At 6-foot-3 and 222 pounds, he has good size. He ran a 4.56 second 40-yard dash at the NFL Scouting Combine, while posting a 36.5-inch vertical jump a 124-inch broad jump and a three-cone drill of 6.74 seconds.
In three college seasons, he caught 263 passes for 4,395 yards and 42 touchdowns, and as a senior was named a first-team All-American by the American Football Coaches Association while also being the Crossroads League Offensive Player of the Year.
For all he accomplished, Hogan understands he went undrafted because teams questioned if his game would translate from a small school and conference to the NFL. He believes the questions are fair, but is confident that all he needed was one team to give him a chance to show that, yes, he can play.

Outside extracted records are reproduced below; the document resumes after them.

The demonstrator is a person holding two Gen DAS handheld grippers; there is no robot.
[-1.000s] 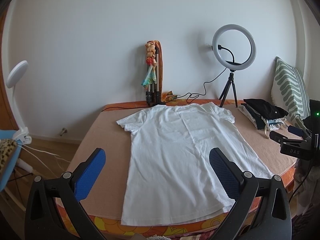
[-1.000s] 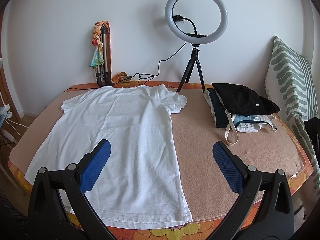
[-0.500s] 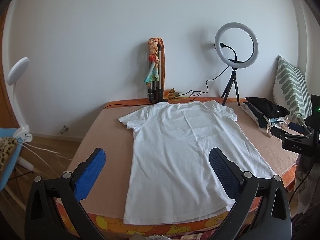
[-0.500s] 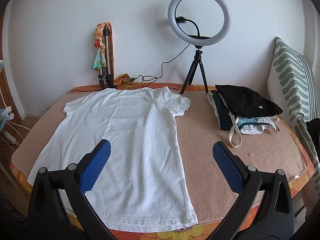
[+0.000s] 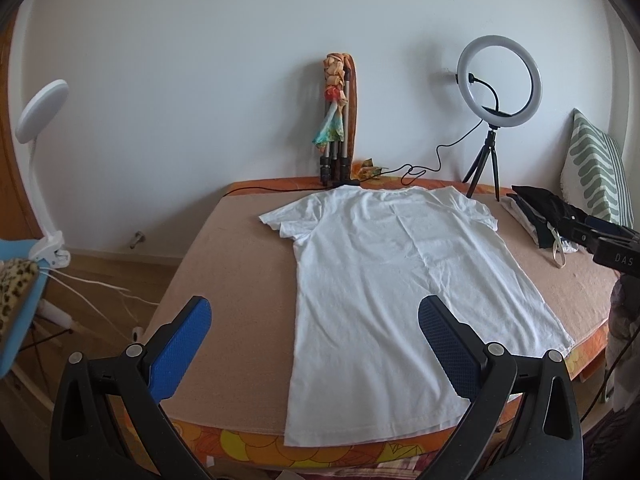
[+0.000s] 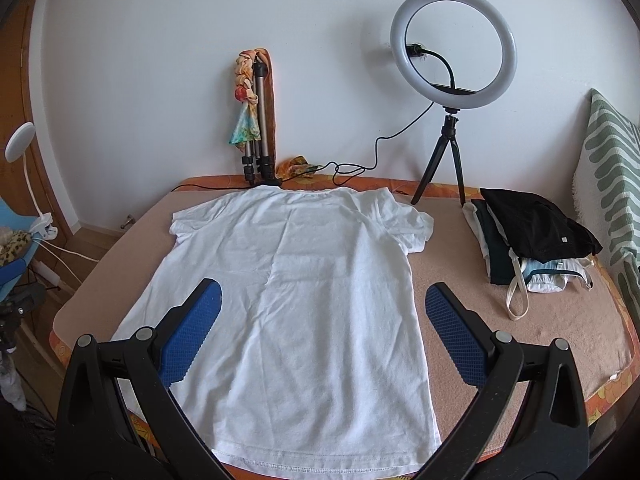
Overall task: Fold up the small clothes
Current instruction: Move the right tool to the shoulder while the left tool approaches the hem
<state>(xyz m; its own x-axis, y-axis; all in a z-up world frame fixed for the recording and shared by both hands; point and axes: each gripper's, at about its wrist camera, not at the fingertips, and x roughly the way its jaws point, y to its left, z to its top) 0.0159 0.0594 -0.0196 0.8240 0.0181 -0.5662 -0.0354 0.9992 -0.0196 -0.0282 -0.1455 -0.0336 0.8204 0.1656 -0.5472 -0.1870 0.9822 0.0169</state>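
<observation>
A white T-shirt (image 5: 392,280) lies flat on the tan bed cover (image 5: 240,256), neck toward the wall and hem at the near edge; it also shows in the right wrist view (image 6: 296,296). My left gripper (image 5: 314,316) is open and empty, held above the near edge at the shirt's left hem side. My right gripper (image 6: 322,304) is open and empty, above the shirt's lower right part. The right gripper's black body (image 5: 608,246) shows at the right edge of the left wrist view.
A pile of folded clothes (image 6: 532,240) with a black item on top sits at the right. A ring light on a tripod (image 6: 452,80) and a folded tripod (image 6: 256,128) stand by the wall. A striped pillow (image 6: 612,168) leans far right. A clip lamp (image 5: 40,128) stands left.
Both grippers have drawn back and up from the bed, so the shirt looks smaller and farther. Both stay open. The shirt has not moved.
</observation>
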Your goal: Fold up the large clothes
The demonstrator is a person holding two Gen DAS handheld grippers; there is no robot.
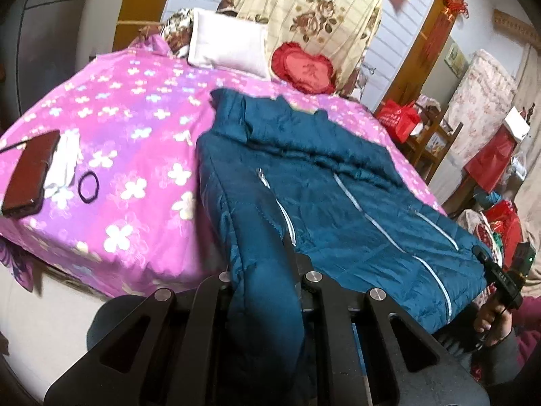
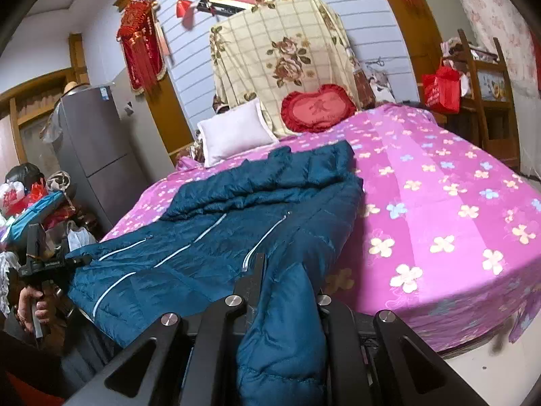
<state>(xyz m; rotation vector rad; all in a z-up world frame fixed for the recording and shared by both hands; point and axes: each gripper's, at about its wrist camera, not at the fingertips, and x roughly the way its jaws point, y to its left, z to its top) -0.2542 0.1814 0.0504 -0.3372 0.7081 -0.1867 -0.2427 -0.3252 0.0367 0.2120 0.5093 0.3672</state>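
Teal jacket (image 1: 304,176) lengthwise, collar toward pillows (zip up); both grippers (image 1: 267,264) (image 2: 284,277) clenched on hem.

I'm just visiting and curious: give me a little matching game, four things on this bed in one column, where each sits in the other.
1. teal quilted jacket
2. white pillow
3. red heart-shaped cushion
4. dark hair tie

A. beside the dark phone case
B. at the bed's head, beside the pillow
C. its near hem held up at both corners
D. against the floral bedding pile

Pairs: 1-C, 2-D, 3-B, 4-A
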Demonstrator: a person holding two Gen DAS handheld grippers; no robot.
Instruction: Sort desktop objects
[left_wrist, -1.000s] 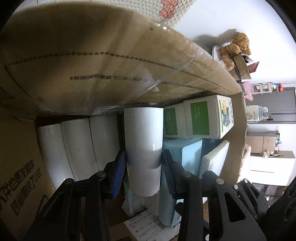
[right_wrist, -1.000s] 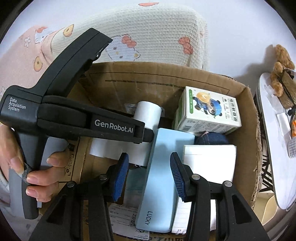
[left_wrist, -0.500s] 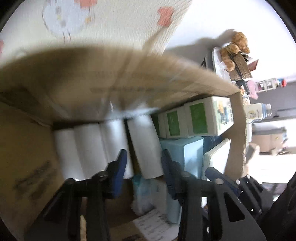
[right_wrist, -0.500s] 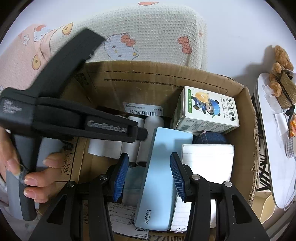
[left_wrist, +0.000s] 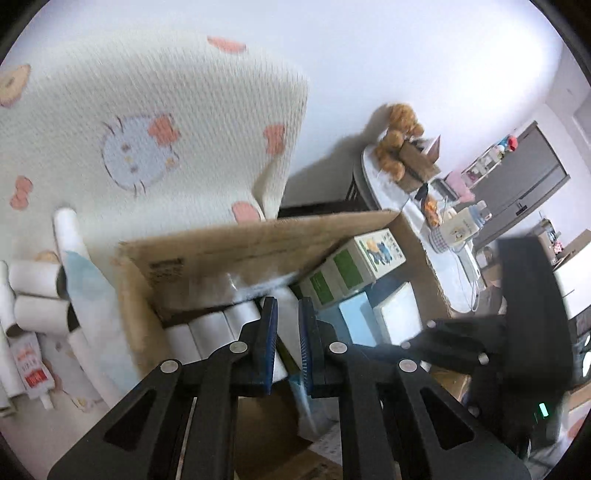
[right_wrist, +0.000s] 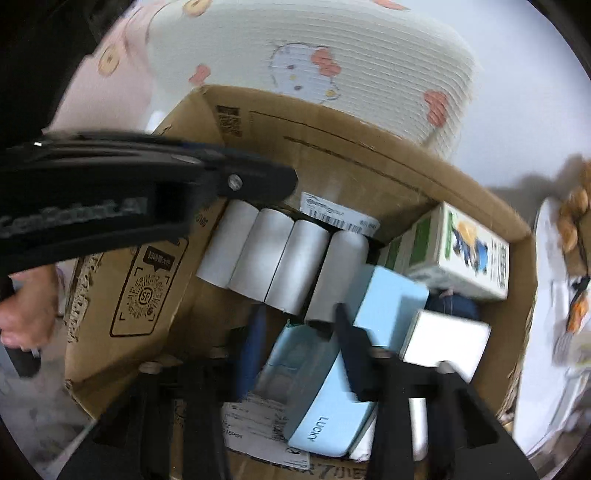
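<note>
"Cardboard box (right_wrist: 332, 147) with four white rolls (right_wrist: 280, 266) lying side by side along its far wall; is that row done?"

"It looks so to me; more rolls (left_wrist: 33, 291) lie loose on the blanket (left_wrist: 147, 110), left of the box, well apart from it; I judge those come next."

"Which tool takes them?"

"The left gripper (left_wrist: 287, 306); it hangs above the box rim, jaws almost together with only a thin gap, nothing between them; it must spread wide before it reaches the pile."

"And the right gripper (right_wrist: 298, 314)?"

"Jaws wide apart, holding nothing; it hovers low in the box over the blue case (right_wrist: 332, 417), near the end of the row; keep it out of the left one's path."

"How to grip a roll well?"

"Take one across its middle, pads on the curved sides; squeeze gently, since a hollow tube would probably crush; pick the outermost one so the pile does not tumble."

"And the placing?"

"Lay it parallel to the row; space beside the green carton (right_wrist: 461, 258) looks tight, so a second layer may serve better; both views are blurred, so I cannot be sure."
</note>
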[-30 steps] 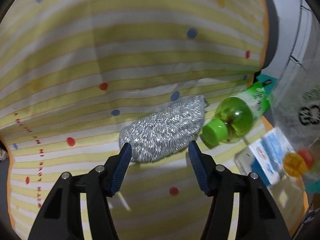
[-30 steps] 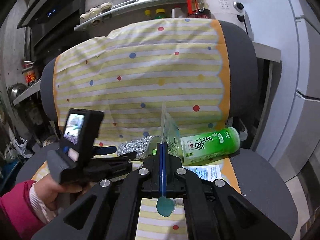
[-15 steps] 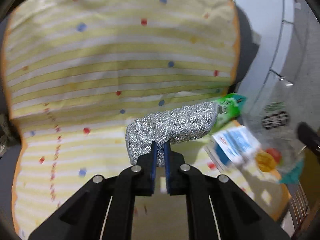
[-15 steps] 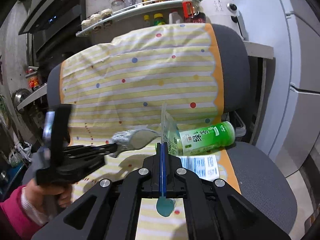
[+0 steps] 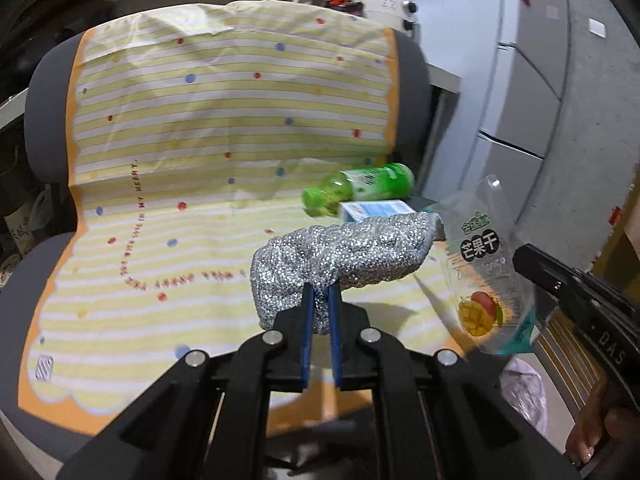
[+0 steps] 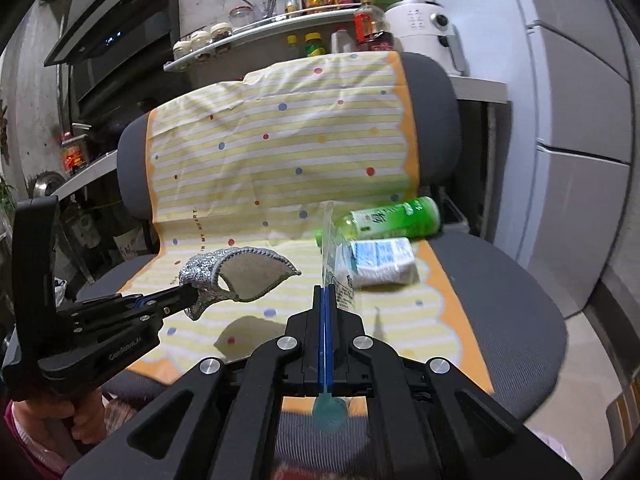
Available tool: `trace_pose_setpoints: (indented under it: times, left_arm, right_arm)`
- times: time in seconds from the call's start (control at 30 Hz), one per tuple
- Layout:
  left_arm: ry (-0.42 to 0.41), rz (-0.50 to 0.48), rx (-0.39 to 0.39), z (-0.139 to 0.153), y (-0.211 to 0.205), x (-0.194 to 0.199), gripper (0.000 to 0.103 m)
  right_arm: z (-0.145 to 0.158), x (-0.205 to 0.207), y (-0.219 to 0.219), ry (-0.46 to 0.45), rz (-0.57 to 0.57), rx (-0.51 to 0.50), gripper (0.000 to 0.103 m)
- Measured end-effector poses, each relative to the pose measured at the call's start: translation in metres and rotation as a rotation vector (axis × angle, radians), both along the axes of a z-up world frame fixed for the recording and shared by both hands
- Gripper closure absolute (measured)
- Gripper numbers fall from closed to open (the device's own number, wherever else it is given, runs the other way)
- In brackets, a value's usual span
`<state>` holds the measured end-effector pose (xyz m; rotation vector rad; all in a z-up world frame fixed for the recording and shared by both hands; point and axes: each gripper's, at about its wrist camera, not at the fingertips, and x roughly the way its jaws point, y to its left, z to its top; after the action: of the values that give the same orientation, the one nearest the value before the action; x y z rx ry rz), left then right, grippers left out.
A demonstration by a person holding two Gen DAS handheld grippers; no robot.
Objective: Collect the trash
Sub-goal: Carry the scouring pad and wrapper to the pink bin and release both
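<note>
My left gripper (image 5: 320, 296) is shut on a silver glittery pouch (image 5: 344, 256), lifted clear of the seat; the same pouch (image 6: 232, 276) shows its open mouth in the right wrist view, held by the left gripper (image 6: 188, 300). My right gripper (image 6: 325, 292) is shut on a clear dried-mango snack bag (image 6: 334, 256), seen edge-on; the bag (image 5: 484, 276) hangs at the right in the left wrist view. A green bottle (image 6: 392, 218) and a blue-white tissue pack (image 6: 380, 260) lie on the seat.
A grey office chair (image 6: 500, 300) carries a yellow striped cloth (image 5: 200, 160) with coloured dots over seat and backrest. Behind it a shelf (image 6: 280, 28) holds jars and bottles, with a white appliance (image 6: 420, 24). A grey fridge (image 6: 580, 120) stands at the right.
The left gripper shut on the silver pouch, lifted it off the seat and pulled back from the chair. The right gripper kept holding the snack bag and also drew back.
</note>
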<state>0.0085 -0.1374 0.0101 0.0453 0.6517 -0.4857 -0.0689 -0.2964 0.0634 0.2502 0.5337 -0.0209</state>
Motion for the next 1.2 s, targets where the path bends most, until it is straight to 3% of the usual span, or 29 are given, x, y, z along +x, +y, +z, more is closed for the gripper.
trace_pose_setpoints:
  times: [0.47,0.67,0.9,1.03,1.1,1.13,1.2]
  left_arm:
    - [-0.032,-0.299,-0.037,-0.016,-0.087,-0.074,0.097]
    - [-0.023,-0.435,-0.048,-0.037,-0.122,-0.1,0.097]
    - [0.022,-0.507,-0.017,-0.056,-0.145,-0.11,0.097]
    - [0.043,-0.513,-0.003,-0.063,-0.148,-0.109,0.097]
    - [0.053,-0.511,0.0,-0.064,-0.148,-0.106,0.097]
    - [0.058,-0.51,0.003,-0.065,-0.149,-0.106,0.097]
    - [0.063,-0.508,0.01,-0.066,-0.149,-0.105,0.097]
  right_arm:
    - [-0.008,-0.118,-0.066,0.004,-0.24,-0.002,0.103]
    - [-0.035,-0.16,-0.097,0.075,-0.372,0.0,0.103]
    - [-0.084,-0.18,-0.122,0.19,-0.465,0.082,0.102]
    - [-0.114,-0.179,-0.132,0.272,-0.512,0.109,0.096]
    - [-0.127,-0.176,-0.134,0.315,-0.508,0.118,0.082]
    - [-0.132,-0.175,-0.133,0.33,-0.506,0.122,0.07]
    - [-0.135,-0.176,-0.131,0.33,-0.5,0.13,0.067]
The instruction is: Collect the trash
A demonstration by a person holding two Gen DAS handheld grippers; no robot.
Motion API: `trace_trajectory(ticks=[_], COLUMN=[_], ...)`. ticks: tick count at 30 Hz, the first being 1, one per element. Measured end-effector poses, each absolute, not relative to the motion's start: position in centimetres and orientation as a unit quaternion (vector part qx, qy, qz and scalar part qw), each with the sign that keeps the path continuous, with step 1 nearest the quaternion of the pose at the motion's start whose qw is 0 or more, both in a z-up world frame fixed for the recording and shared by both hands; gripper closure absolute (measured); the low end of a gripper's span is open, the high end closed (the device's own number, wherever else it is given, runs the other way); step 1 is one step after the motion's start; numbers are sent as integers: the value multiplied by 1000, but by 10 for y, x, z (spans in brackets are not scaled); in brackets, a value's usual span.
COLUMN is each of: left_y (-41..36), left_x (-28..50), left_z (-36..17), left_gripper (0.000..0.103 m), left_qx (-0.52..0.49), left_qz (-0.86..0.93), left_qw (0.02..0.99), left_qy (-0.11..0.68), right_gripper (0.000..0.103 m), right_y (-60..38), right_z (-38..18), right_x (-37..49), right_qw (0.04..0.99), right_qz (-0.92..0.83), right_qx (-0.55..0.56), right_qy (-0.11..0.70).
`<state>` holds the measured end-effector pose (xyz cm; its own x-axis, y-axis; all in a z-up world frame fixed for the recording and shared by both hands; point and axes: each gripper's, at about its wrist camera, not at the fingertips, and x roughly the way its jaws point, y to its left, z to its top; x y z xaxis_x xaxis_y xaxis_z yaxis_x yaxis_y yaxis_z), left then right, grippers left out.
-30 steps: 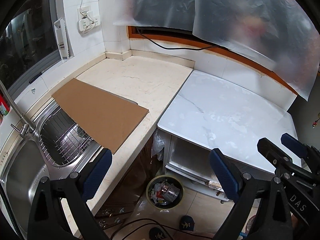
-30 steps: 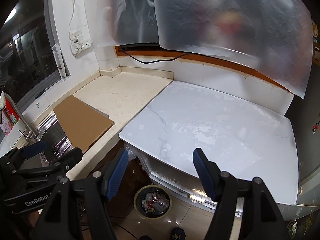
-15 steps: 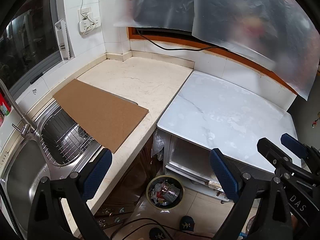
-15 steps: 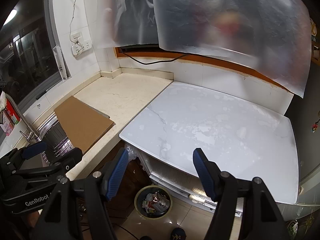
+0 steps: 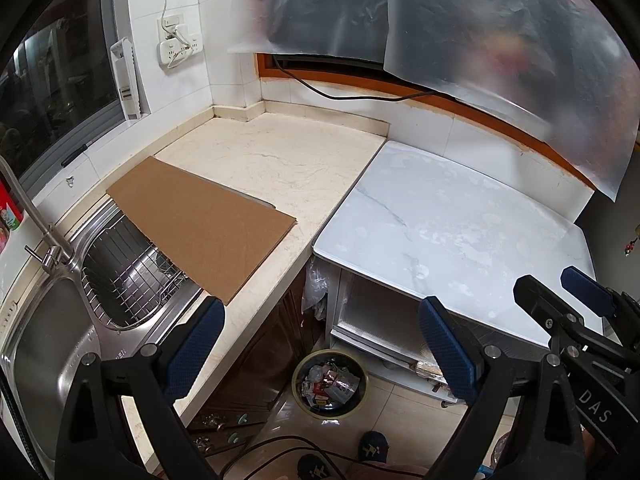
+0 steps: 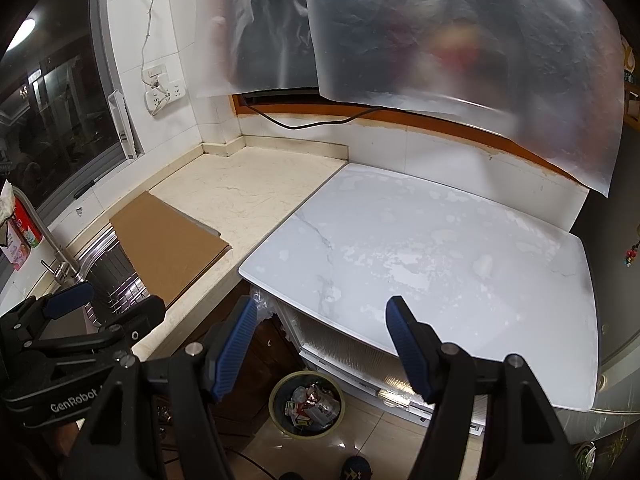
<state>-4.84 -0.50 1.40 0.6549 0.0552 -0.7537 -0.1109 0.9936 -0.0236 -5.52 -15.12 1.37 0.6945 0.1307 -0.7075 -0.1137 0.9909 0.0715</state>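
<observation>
While we hold both tools above the floor, the left gripper stands released with nothing between its blue pads, and the right gripper is likewise spread wide and empty. Low in the centre of each frame sits the bin, round and dark-rimmed, on the tiled floor below the counter edge; trash of crumpled wrappers and foil lies inside it. At left centre a brown cardboard sheet lies flat, partly on the counter and partly over the sink with its wire rack. To the right we see a white marble top, bare and blotchy. Plastic sheeting hangs across the upper frame.
</observation>
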Motion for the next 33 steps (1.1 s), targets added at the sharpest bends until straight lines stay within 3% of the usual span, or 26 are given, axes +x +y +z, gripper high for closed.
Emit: trace_trajectory(ticks=[33], left_y=[-17], left_x=[-45], left_z=[14], left_gripper=[8], left_qx=[-29], left_qz=[42], left_qw=[910], left_qy=[411], right_gripper=[35], right_y=[-160], right_z=[8], right_x=[-47], right_qw=[918], right_qz=[58], right_qx=[15], right_qy=[392])
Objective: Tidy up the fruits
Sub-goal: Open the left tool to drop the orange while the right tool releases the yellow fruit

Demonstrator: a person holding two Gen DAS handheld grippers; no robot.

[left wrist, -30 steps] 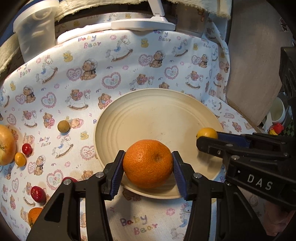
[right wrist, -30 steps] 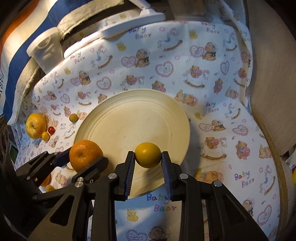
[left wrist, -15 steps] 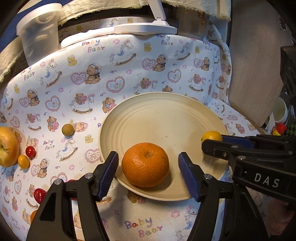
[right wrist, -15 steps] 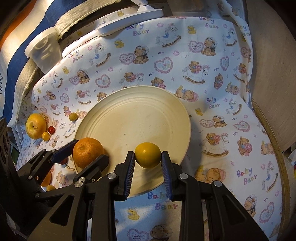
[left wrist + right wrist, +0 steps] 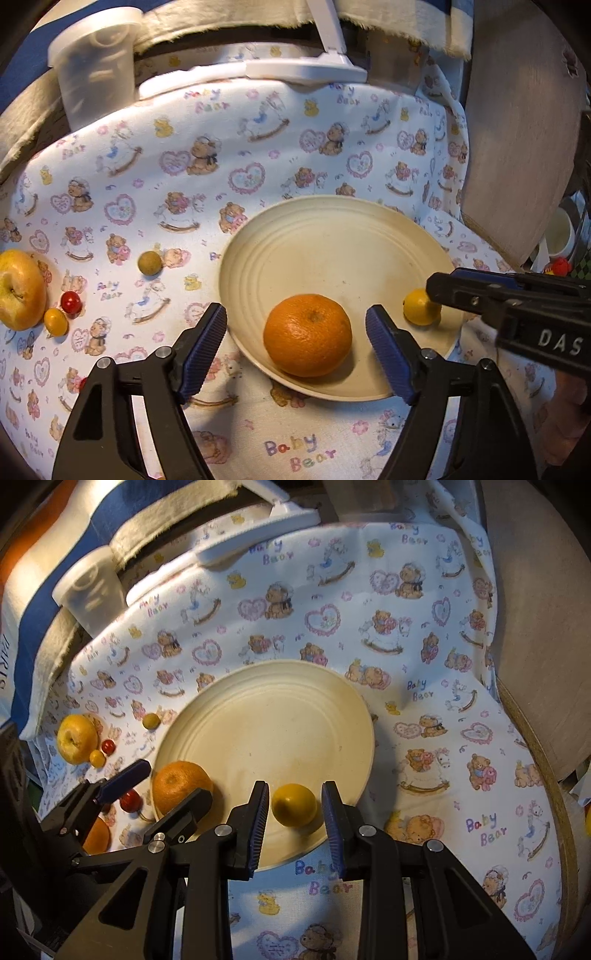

Aside from that one practice, he has done exactly that.
Hogan said he has progressed from his first week with the team, having learned the offense to the point where things started to click for him.
“Now I’m at a point to where I really understand the offense and now it’s just trying to make sure I get the little things right every time,” he said.
As Arians said, however, failure to do that could lead to the 22-year-old not making the team, despite the tools and ability he brings to the table.
In fairness to Hogan, he is not the first rookie to struggle with some of the little things, at least early on. He has the rest of the offseason and into training camp to correct his mistakes, and if he can do so then he may have a bright future in the desert.
His goal going forward is to learn the offense better because, he said, the mistakes he has made have to do with not exactly knowing where he is supposed to be and when. Getting the offense down would help him cut down on those mistakes and then, “obviously, just sharpening up the routes, it will all come together.”
Hogan admitted he believes his issues are more mental than physical.
“I think I just need to slow the game down a little bit in my head and then I think I’ll be able to play faster and play a little bit smoother, and I’ll be fine.”